基于 DBSCAN 的聚类字符串
Cluster string based on DBSCAN
总结:
在基于 'contents'
列的多列 csv 文件中寻找 python 代码的 DBSCAN 实现
Input:
input csv file rows sample
Rank, Domain, Contents
1, abc.com, hello random text out
2, xyz.com, hello random somethingelse
3, not.com, a b c d
4, plus.com, a b asdsadsa asdsadasdsadsa
5, minus.com, man win
Where,
Column 1 => Rank = digit
Column 2 => Domain = domain name ex. abc.com
Column 3 => Contents = list of words (string, this is
extracted clean up words from html page)
Output :
The output of the cluster be based on similar list of contents
Cluster 1: abc.com, xyz.com
Cluster 2: not.com, plus.com
Cluster 3: minus.com
....
Please note: In output, I am not looking for words that are in same cluster. Instead, I am looking for a 'domain name', column which is clustered based on similar contents of column 3, 'contents'
我研究了以下资源,但它们基于 kmeans,与我正在寻找的 DBSCAN 集群输出无关。请注意,在这种情况下,提供簇数将不适用,因为我们不想根据输入限制簇数。
1)
2)
3) http://brandonrose.org/clustering
4) https://datasciencelab.wordpress.com/2013/12/12/clustering-with-k-means-in-python/
所以,
input <= csv file with 'Rank', 'Domain', 'Contents'
output <= cluster with domain name [NOT contents]
A python implementation in DBSCAN clustering would be an ideal.
谢谢!
您首先需要 select 数据集的 "Contents" 列。您可以在该步骤中使用 Python 的 csv
模块。
然后您必须将文本转换为可以训练 DBSCAN 的向量。您提供的第二个 link 包含完成该步骤所需的一切。
然后你必须在向量上训练 DBSCAN。例如,您可以使用 DBSCAN in scikit-learn 的实现。

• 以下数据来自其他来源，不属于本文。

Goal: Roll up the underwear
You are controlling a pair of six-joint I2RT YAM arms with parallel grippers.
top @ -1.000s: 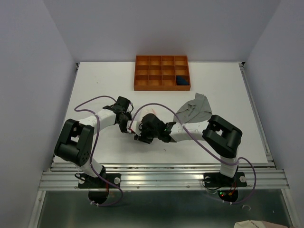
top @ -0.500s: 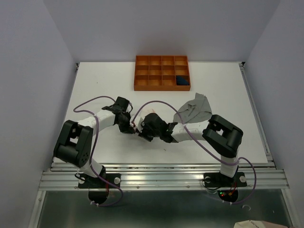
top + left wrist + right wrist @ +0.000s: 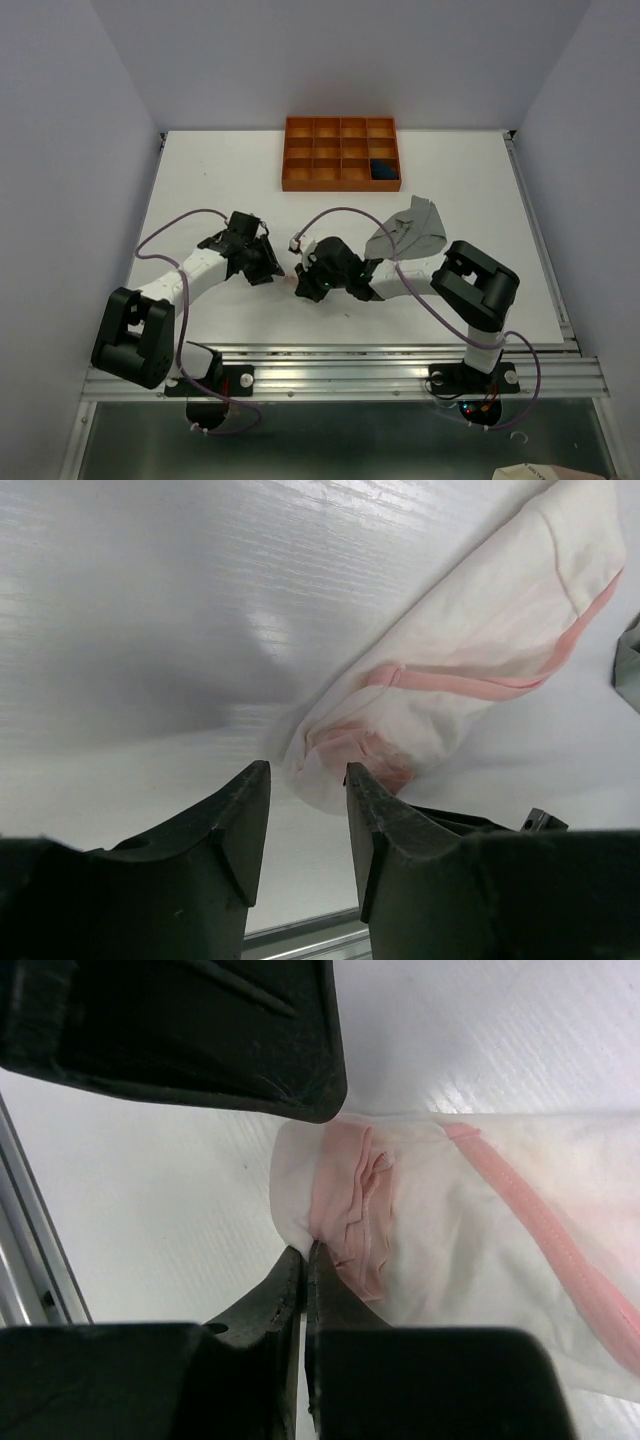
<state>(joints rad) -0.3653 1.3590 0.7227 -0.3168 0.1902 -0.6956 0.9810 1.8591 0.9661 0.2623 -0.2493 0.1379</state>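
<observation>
The thin pale pink-white underwear (image 3: 450, 670) lies on the white table as a long folded strip with pink trim. My right gripper (image 3: 305, 1252) is shut on the edge of one end of it (image 3: 430, 1220), low on the table. My left gripper (image 3: 308, 780) is open, its fingertips on either side of that same end and just short of it. In the top view both grippers, left (image 3: 268, 268) and right (image 3: 303, 285), meet at the table's middle and hide this garment. The grey underwear (image 3: 410, 228) lies crumpled to the right. The navy underwear (image 3: 383, 170) sits in the tray's right front compartment.
An orange compartment tray (image 3: 341, 185) stands at the back centre. The left gripper's black body (image 3: 200, 1030) hangs close above the cloth end in the right wrist view. Purple cables loop over both arms. A metal rail (image 3: 340, 350) runs along the near edge.
The left arm's elbow has swung down and left, and its gripper has drawn back slightly to the left. The right gripper has shifted a little to the right and back, still on the pale cloth.
</observation>
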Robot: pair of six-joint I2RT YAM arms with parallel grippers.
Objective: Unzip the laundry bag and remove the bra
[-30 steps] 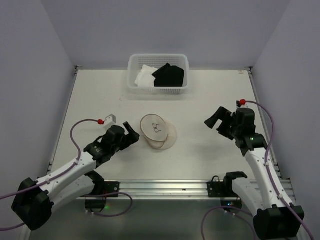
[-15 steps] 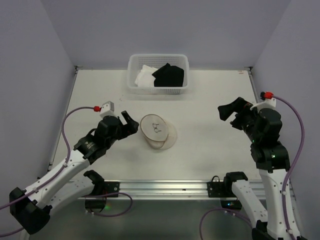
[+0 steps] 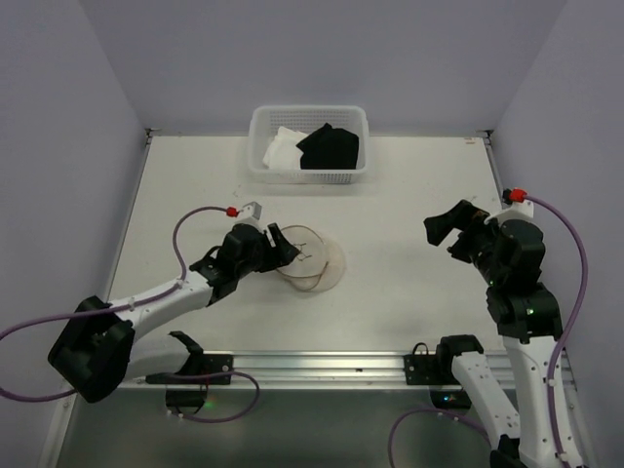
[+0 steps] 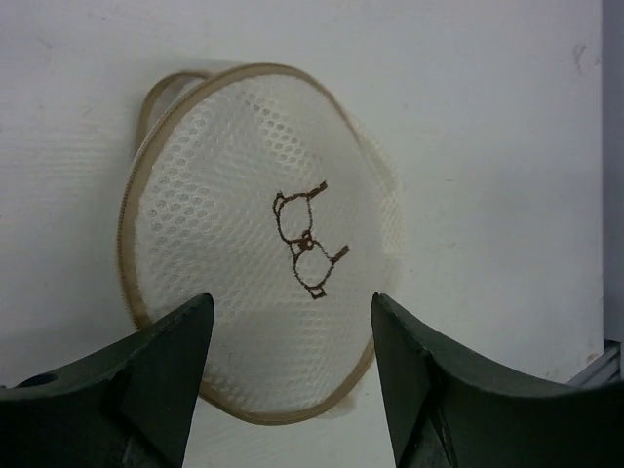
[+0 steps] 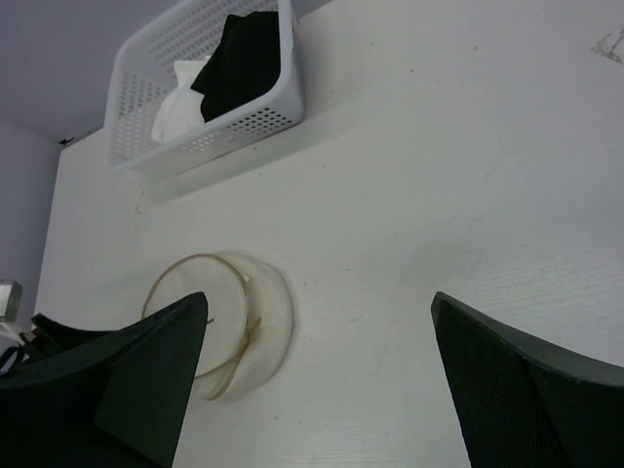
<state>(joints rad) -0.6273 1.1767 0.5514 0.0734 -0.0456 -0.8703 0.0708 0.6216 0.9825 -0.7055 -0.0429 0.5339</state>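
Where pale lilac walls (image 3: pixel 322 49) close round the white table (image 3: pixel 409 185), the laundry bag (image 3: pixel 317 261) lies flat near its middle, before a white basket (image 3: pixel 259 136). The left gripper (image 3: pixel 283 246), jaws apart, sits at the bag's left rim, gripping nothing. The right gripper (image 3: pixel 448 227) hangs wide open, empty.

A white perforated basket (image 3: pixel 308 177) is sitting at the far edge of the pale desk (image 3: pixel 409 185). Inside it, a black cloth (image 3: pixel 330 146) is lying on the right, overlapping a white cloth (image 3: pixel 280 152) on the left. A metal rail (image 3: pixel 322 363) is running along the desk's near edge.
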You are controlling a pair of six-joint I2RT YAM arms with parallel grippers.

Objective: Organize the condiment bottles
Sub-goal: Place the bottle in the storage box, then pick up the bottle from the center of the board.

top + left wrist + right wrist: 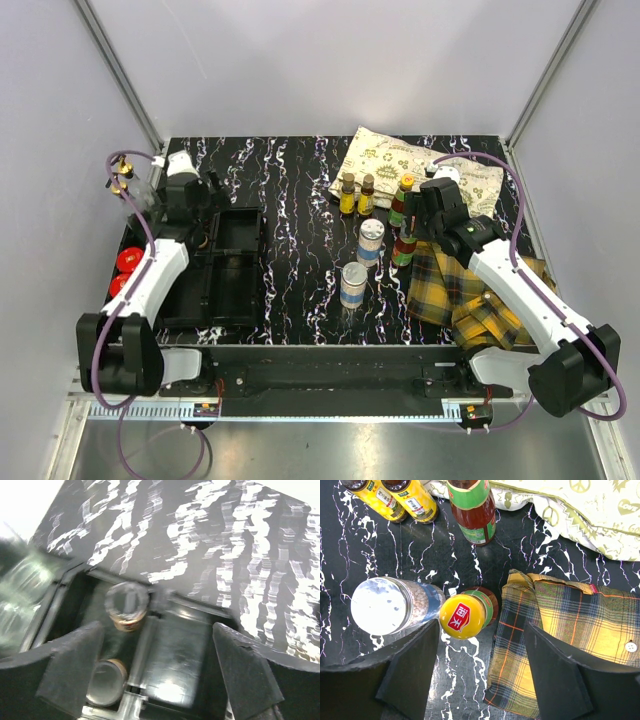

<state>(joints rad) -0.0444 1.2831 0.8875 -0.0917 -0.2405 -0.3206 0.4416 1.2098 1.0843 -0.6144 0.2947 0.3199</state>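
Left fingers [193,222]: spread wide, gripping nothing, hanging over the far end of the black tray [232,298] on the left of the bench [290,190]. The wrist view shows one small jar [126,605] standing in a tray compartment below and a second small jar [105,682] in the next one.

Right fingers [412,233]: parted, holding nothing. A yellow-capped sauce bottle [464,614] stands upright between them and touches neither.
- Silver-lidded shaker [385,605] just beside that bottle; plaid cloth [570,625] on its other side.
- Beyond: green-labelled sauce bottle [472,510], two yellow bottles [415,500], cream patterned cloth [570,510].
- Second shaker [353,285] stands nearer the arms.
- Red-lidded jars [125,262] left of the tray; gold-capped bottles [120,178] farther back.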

获得与向量关联的标签(即 csv 文件的行)后,您可以按簇对行数进行分组并检索域。
总结: 在基于 'contents'
列的多列 csv 文件中寻找 python 代码的 DBSCAN 实现Input:
input csv file rows sample
Rank, Domain, Contents
1, abc.com, hello random text out
2, xyz.com, hello random somethingelse
3, not.com, a b c d
4, plus.com, a b asdsadsa asdsadasdsadsa
5, minus.com, man win
Where,
Column 1 => Rank = digit
Column 2 => Domain = domain name ex. abc.com
Column 3 => Contents = list of words (string, this is
extracted clean up words from html page)
Output :
The output of the cluster be based on similar list of contents
Cluster 1: abc.com, xyz.com
Cluster 2: not.com, plus.com
Cluster 3: minus.com
....
Please note: In output, I am not looking for words that are in same cluster. Instead, I am looking for a 'domain name', column which is clustered based on similar contents of column 3, 'contents'
我研究了以下资源,但它们基于 kmeans,与我正在寻找的 DBSCAN 集群输出无关。请注意,在这种情况下,提供簇数将不适用,因为我们不想根据输入限制簇数。
1)
2)
3) http://brandonrose.org/clustering
4) https://datasciencelab.wordpress.com/2013/12/12/clustering-with-k-means-in-python/
所以,
input <= csv file with 'Rank', 'Domain', 'Contents'
output <= cluster with domain name [NOT contents]
A python implementation in DBSCAN clustering would be an ideal.
谢谢!
您首先需要 select 数据集的 "Contents" 列。您可以在该步骤中使用 Python 的 csv
模块。
然后您必须将文本转换为可以训练 DBSCAN 的向量。您提供的第二个 link 包含完成该步骤所需的一切。
然后你必须在向量上训练 DBSCAN。例如,您可以使用 DBSCAN in scikit-learn 的实现。
获得与向量关联的标签(即 csv 文件的行)后,您可以按簇对行数进行分组并检索域。